Problem to solve » Needed from the entries below: every line that holds the word "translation".

Dataset records:
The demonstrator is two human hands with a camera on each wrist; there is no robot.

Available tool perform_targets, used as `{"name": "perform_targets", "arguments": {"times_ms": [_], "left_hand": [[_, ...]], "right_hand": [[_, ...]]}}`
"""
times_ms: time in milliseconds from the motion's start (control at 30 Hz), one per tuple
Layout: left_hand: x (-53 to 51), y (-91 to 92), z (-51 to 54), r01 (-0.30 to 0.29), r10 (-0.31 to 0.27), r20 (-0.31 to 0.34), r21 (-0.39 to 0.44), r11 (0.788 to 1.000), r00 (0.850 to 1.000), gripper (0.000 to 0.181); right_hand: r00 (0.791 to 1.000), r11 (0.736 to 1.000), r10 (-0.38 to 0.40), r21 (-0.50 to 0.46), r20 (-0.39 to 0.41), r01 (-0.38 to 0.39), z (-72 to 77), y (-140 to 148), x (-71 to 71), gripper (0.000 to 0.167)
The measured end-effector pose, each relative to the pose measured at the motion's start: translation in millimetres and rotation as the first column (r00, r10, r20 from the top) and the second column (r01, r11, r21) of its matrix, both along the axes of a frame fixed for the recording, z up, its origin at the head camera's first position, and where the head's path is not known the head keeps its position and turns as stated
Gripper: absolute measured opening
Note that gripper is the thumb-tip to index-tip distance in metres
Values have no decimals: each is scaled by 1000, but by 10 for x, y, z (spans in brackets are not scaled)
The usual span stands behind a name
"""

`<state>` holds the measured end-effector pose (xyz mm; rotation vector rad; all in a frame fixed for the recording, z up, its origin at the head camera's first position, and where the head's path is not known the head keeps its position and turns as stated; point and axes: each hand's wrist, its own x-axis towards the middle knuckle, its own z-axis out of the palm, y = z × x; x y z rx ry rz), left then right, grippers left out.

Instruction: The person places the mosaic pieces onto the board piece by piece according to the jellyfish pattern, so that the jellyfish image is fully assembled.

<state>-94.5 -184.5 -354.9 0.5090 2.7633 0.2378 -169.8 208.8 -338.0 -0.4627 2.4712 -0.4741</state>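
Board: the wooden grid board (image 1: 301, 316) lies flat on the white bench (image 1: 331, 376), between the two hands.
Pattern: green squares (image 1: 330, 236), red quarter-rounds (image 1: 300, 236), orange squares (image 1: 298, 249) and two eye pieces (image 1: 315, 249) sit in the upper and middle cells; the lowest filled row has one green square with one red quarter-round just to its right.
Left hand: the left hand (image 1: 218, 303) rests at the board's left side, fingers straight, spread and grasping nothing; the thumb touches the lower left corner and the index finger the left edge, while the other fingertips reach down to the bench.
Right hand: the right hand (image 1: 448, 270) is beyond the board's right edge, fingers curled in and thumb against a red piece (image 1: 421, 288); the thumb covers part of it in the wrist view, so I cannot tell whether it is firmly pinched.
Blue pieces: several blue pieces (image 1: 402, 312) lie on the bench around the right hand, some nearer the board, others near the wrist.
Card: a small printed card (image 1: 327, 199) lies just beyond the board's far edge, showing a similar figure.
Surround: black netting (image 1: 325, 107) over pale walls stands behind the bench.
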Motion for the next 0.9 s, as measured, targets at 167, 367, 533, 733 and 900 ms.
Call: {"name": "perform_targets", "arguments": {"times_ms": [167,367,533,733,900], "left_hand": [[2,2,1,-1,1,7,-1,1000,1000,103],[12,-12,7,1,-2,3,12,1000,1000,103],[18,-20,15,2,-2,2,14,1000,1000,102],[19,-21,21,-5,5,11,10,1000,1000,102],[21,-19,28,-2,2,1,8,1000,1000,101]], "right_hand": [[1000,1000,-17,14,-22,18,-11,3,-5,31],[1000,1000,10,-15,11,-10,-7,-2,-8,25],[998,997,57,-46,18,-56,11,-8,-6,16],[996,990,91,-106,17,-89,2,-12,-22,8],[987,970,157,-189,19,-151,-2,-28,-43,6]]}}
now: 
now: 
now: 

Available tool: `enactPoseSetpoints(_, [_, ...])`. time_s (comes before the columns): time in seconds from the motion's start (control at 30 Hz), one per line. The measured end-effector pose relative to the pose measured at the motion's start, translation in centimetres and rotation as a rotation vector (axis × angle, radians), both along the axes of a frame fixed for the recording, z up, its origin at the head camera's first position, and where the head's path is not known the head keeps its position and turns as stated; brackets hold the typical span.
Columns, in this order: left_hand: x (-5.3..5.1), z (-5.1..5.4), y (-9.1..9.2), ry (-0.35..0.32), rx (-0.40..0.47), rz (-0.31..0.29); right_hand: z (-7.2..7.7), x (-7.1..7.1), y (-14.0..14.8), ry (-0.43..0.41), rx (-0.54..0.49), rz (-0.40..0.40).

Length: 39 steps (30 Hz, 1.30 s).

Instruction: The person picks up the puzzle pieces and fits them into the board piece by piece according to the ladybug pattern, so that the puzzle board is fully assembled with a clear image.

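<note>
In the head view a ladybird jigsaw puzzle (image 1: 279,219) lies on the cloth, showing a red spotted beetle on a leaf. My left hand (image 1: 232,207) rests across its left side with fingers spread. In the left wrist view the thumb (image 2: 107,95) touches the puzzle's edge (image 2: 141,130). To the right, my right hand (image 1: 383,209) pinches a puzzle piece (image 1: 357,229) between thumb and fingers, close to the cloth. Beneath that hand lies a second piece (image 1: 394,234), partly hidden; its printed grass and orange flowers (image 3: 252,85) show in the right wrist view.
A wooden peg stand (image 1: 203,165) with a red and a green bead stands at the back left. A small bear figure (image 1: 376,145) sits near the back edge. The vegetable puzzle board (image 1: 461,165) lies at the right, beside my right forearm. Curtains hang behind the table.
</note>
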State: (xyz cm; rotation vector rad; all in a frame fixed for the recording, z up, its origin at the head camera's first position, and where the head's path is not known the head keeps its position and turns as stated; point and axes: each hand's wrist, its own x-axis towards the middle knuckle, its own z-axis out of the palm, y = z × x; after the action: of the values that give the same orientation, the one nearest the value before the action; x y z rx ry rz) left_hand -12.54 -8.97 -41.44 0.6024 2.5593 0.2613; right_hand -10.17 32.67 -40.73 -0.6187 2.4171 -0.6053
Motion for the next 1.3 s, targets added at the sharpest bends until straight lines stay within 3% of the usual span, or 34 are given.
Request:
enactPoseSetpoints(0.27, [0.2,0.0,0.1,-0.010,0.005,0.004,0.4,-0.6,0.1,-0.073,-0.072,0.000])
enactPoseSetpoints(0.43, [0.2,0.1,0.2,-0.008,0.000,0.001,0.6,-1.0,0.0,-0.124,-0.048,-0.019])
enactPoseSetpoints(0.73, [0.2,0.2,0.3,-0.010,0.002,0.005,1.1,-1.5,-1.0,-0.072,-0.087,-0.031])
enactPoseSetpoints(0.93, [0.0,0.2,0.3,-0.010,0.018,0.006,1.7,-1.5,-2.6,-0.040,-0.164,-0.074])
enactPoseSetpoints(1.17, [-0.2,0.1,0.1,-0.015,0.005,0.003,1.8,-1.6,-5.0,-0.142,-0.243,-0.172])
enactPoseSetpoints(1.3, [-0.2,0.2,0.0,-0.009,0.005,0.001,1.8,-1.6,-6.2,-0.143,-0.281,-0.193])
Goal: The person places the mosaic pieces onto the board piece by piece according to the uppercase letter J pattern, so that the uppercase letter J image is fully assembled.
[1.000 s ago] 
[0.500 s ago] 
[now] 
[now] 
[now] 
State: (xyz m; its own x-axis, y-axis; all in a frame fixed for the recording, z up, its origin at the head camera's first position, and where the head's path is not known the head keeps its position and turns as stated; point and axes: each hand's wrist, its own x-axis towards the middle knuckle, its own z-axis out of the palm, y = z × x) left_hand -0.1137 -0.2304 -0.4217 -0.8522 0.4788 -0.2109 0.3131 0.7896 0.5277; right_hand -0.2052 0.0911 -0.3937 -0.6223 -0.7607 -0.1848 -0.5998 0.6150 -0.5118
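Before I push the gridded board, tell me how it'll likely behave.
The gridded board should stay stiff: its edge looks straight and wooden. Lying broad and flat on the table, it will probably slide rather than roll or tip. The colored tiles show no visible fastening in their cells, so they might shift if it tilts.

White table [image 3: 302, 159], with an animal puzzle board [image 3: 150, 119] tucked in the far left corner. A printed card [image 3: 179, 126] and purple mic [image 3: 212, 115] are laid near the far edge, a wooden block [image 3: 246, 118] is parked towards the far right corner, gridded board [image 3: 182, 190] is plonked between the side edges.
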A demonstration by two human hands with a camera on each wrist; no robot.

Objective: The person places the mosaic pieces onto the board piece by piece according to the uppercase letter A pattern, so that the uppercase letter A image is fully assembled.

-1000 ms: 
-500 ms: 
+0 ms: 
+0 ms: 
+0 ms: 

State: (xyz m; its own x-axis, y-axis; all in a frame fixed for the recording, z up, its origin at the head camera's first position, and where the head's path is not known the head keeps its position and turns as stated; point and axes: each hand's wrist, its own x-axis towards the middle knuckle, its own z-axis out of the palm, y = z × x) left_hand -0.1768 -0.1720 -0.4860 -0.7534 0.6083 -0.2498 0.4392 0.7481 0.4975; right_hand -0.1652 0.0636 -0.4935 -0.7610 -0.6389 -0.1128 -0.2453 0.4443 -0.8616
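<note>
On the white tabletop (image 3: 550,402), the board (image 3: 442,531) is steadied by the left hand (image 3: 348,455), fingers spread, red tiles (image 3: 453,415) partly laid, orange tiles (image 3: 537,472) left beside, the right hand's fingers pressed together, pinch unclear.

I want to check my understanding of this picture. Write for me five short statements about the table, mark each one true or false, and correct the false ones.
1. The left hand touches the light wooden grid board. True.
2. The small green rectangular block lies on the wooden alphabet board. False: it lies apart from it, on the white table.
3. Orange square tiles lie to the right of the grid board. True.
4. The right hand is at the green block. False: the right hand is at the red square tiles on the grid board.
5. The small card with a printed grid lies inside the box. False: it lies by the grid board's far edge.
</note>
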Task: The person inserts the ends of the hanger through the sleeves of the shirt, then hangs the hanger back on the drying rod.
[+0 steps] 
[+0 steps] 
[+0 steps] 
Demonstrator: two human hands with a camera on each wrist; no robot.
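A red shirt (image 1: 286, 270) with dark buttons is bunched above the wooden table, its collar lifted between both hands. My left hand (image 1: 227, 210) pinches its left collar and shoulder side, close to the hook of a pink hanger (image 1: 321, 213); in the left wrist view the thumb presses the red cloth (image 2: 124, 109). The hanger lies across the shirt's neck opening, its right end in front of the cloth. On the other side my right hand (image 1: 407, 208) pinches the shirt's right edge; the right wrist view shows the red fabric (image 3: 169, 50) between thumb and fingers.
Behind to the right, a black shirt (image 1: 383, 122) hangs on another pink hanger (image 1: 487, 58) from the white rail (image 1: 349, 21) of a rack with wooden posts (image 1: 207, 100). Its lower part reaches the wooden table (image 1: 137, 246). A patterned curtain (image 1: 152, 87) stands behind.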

Exercise solution »
The measured end-effector pose, each relative to the pose measured at the motion's start: translation in millimetres and rotation as the first column (r00, r10, r20 from the top) and the second column (r01, r11, r21) of its matrix, both along the axes of a frame fixed for the recording, z up, its origin at the head camera's first position, and where the head's path is not known the head keeps its position and turns as stated
Available tool: `enactPoseSetpoints(_, [_, ...])`. time_s (comes before the columns): time in seconds from the motion's start (control at 30 Hz), one per line. The measured end-effector pose relative to the pose measured at the motion's start, translation in centimetres and rotation as a rotation vector (axis × angle, radians), both along the axes of a frame fixed for the recording, z up, its origin at the head camera's first position, and where the head's path is not known the head keeps its position and turns as stated; brackets hold the typical span.

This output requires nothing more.